The task: Return only the lines from the top of the material through the line marked by "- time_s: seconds", unaltered.

━━ Given information ━━

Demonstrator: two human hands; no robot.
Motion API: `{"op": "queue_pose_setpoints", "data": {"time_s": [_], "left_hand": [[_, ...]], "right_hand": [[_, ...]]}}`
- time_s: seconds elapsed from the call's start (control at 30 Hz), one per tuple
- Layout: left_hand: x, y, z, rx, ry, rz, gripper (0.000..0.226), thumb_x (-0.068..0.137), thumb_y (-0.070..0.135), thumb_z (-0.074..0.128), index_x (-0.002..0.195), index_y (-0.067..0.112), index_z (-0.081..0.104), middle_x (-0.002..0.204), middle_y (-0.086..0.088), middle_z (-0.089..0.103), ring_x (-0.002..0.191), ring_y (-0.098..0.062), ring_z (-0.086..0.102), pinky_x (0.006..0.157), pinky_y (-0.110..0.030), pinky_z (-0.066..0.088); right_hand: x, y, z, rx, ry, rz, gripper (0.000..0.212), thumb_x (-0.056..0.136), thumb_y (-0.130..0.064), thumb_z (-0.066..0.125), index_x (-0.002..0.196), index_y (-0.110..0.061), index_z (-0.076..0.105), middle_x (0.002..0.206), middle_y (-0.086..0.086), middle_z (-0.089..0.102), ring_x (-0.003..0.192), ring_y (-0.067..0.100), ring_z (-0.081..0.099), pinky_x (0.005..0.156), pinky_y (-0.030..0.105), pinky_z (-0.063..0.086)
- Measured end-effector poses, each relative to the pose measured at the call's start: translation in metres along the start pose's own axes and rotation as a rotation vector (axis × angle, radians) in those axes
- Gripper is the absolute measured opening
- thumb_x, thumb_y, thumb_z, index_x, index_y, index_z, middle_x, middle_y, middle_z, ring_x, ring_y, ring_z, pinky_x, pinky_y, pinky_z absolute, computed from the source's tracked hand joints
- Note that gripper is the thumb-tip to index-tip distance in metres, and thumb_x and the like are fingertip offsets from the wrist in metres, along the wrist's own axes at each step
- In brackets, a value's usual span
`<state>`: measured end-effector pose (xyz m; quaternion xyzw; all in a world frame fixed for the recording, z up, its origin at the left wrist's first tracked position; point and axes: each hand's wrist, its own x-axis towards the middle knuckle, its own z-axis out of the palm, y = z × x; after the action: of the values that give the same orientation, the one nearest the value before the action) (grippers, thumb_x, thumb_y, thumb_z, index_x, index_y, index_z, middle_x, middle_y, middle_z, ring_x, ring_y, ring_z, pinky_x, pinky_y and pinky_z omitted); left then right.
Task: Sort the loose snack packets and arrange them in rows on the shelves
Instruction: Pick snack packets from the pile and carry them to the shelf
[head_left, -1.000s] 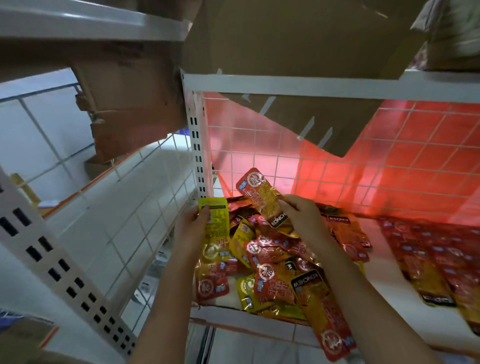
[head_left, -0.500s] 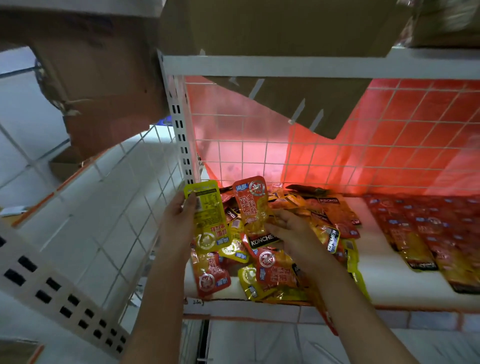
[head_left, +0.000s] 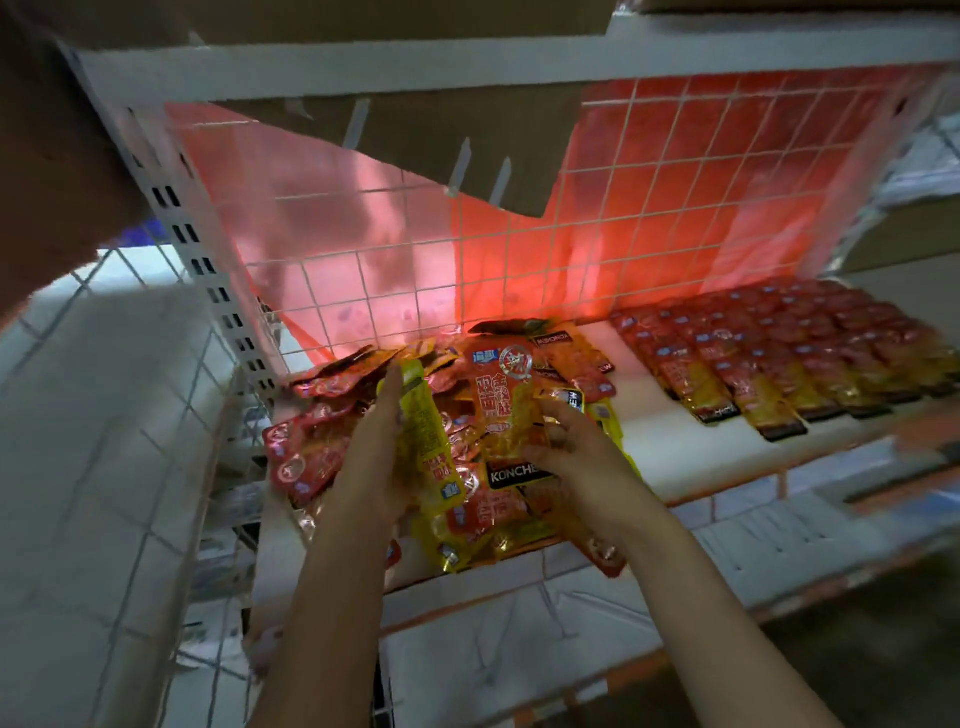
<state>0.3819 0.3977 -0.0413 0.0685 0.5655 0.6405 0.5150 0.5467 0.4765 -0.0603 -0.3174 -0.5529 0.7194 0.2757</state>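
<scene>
- Left hand (head_left: 371, 457), centre frame: grip closed round a yellow packet (head_left: 428, 441), long axis running from lower right up to upper left.
- Right hand (head_left: 576, 457): grip pinching a red packet (head_left: 506, 410), upright, black end nearest.
- Loose pile (head_left: 311, 452) beneath; tidy rows (head_left: 779, 358) at right.
- White shelf (head_left: 670, 447), wire-grid back (head_left: 649, 218), red sheet behind.

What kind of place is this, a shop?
Probably a shop or its stockroom. White metal shelving with a wire grid back, rows of identical snack packets laid out, and a loose pile that both hands are sorting.
</scene>
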Motion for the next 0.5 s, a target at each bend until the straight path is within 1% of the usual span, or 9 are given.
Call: {"op": "queue_pose_setpoints", "data": {"time_s": [0.03, 0.07, 0.1, 0.17, 0.23, 0.3, 0.37, 0.43, 0.5], "left_hand": [[0.0, -0.003, 0.006, -0.015, -0.056, -0.046, 0.063, 0.074, 0.068, 0.056, 0.113, 0.019, 0.059, 0.109, -0.001, 0.064, 0.084, -0.018, 0.062, 0.072, -0.034, 0.05], [-0.002, -0.006, 0.012, -0.02, -0.084, -0.068, 0.067, 0.072, 0.066, 0.059, 0.121, 0.019, 0.056, 0.11, 0.001, 0.063, 0.077, -0.016, 0.06, 0.064, -0.029, 0.049], [-0.002, -0.007, 0.016, -0.026, -0.106, -0.078, 0.067, 0.071, 0.062, 0.061, 0.123, 0.021, 0.054, 0.103, 0.005, 0.062, 0.067, -0.013, 0.055, 0.055, -0.025, 0.046], [0.0, -0.011, 0.023, -0.062, -0.172, -0.058, 0.052, 0.068, 0.057, 0.064, 0.102, 0.019, 0.055, 0.077, 0.006, 0.052, 0.056, -0.012, 0.045, 0.045, -0.02, 0.04], [-0.001, -0.013, 0.03, -0.141, -0.246, -0.033, 0.039, 0.074, 0.054, 0.058, 0.083, 0.016, 0.059, 0.069, 0.004, 0.047, 0.053, -0.01, 0.045, 0.046, -0.019, 0.037], [-0.002, -0.015, 0.036, -0.207, -0.282, -0.03, 0.042, 0.085, 0.054, 0.046, 0.085, 0.015, 0.062, 0.07, 0.001, 0.053, 0.053, -0.011, 0.05, 0.049, -0.021, 0.041], [-0.004, -0.019, 0.039, -0.243, -0.313, -0.021, 0.05, 0.089, 0.056, 0.04, 0.093, 0.012, 0.063, 0.075, -0.003, 0.059, 0.057, -0.015, 0.055, 0.053, -0.025, 0.046], [-0.007, -0.023, 0.044, -0.178, -0.291, -0.003, 0.055, 0.093, 0.057, 0.036, 0.095, 0.01, 0.065, 0.076, -0.005, 0.067, 0.058, -0.018, 0.06, 0.056, -0.029, 0.05], [-0.01, -0.028, 0.049, -0.089, -0.222, 0.005, 0.054, 0.095, 0.055, 0.034, 0.091, 0.014, 0.07, 0.077, -0.006, 0.073, 0.06, -0.021, 0.068, 0.056, -0.032, 0.056]], "right_hand": [[-0.003, -0.002, -0.004, 0.009, 0.016, 0.0, 0.044, 0.088, 0.009, 0.053, 0.123, -0.019, 0.051, 0.095, 0.004, 0.067, 0.08, 0.016, 0.065, 0.061, 0.028, 0.056], [-0.006, -0.003, -0.007, 0.014, 0.038, 0.0, 0.043, 0.088, 0.009, 0.053, 0.12, -0.02, 0.052, 0.094, 0.005, 0.067, 0.081, 0.017, 0.065, 0.063, 0.029, 0.056], [-0.008, -0.003, -0.011, 0.019, 0.06, 0.0, 0.042, 0.088, 0.009, 0.053, 0.119, -0.019, 0.053, 0.098, 0.007, 0.067, 0.084, 0.02, 0.066, 0.066, 0.031, 0.057], [-0.012, -0.003, -0.017, 0.019, 0.097, -0.007, 0.044, 0.088, 0.008, 0.054, 0.125, -0.015, 0.051, 0.104, 0.009, 0.067, 0.092, 0.024, 0.065, 0.074, 0.035, 0.055], [-0.015, -0.004, -0.022, -0.007, 0.116, -0.031, 0.042, 0.088, 0.008, 0.054, 0.123, -0.015, 0.052, 0.1, 0.005, 0.069, 0.091, 0.021, 0.066, 0.078, 0.035, 0.054], [-0.019, -0.005, -0.028, -0.029, 0.131, -0.052, 0.039, 0.088, 0.008, 0.054, 0.115, -0.021, 0.054, 0.095, -0.001, 0.068, 0.088, 0.016, 0.065, 0.079, 0.032, 0.052], [-0.022, -0.005, -0.034, -0.033, 0.135, -0.067, 0.037, 0.088, 0.007, 0.054, 0.106, -0.025, 0.056, 0.093, -0.006, 0.07, 0.088, 0.013, 0.066, 0.08, 0.031, 0.052], [-0.023, -0.005, -0.041, -0.037, 0.122, -0.071, 0.037, 0.088, 0.006, 0.054, 0.104, -0.027, 0.057, 0.094, -0.006, 0.071, 0.09, 0.015, 0.067, 0.078, 0.033, 0.054], [-0.025, -0.005, -0.046, -0.041, 0.12, -0.067, 0.036, 0.089, 0.005, 0.054, 0.104, -0.028, 0.057, 0.095, -0.003, 0.071, 0.092, 0.018, 0.068, 0.078, 0.036, 0.055]]}}
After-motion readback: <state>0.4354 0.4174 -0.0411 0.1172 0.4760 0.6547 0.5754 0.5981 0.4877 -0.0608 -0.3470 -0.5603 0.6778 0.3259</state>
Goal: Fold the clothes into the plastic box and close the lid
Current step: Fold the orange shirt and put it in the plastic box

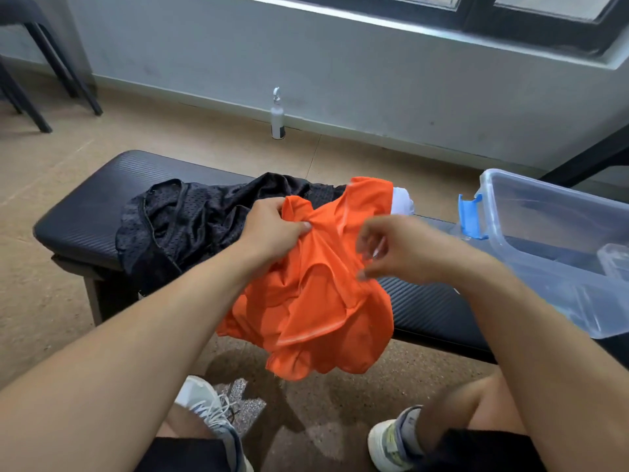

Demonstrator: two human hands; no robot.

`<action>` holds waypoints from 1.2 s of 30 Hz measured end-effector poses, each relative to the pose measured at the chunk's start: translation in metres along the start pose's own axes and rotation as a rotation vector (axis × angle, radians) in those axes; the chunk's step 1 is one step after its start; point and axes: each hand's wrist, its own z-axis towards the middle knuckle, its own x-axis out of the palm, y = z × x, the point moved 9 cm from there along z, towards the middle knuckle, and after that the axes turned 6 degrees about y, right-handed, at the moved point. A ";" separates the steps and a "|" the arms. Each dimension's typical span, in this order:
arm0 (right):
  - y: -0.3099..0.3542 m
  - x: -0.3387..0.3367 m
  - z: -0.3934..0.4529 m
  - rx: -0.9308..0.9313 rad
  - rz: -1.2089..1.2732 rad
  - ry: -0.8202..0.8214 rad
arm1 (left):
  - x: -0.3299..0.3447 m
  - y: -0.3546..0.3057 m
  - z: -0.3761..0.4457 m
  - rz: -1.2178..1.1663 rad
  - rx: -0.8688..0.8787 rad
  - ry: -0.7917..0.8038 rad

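Note:
An orange garment [316,301] hangs crumpled over the near edge of a black padded bench [85,202]. My left hand [272,229] grips a bunch of its upper cloth. My right hand [394,247] hovers at the garment's right side with curled fingers, blurred; its thumb and fingers seem to pinch a fold. A black mesh garment [190,219] lies heaped on the bench behind. Some white cloth [403,199] peeks out past the orange one. The clear plastic box [544,212] with a blue latch [471,216] stands open on the bench's right end.
A white bottle [277,114] stands on the floor by the wall. Black chair legs [44,76] are at the far left, a dark table leg [589,158] at the far right. My knees and shoes are below the bench.

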 end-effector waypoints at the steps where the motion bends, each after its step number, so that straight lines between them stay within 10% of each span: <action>1: 0.000 0.018 -0.002 0.016 -0.073 0.132 | -0.002 0.002 0.002 -0.003 -0.014 -0.003; 14: -0.010 0.042 0.006 0.086 -0.270 0.128 | -0.007 0.003 0.004 -0.026 -0.026 0.020; 26: 0.058 -0.042 -0.038 -0.612 0.730 -0.399 | -0.010 -0.047 -0.020 -0.261 0.084 0.218; 36: 0.050 -0.038 -0.027 -0.468 0.391 -0.431 | 0.013 -0.072 -0.054 -0.289 0.191 0.476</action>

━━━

Solution to the exercise:
Demonstrator: two human hands; no robot.
Motion API: `{"op": "queue_pose_setpoints", "data": {"time_s": [_], "left_hand": [[_, ...]], "right_hand": [[_, ...]]}}`
- time_s: seconds elapsed from the call's start (control at 30 Hz), one per tuple

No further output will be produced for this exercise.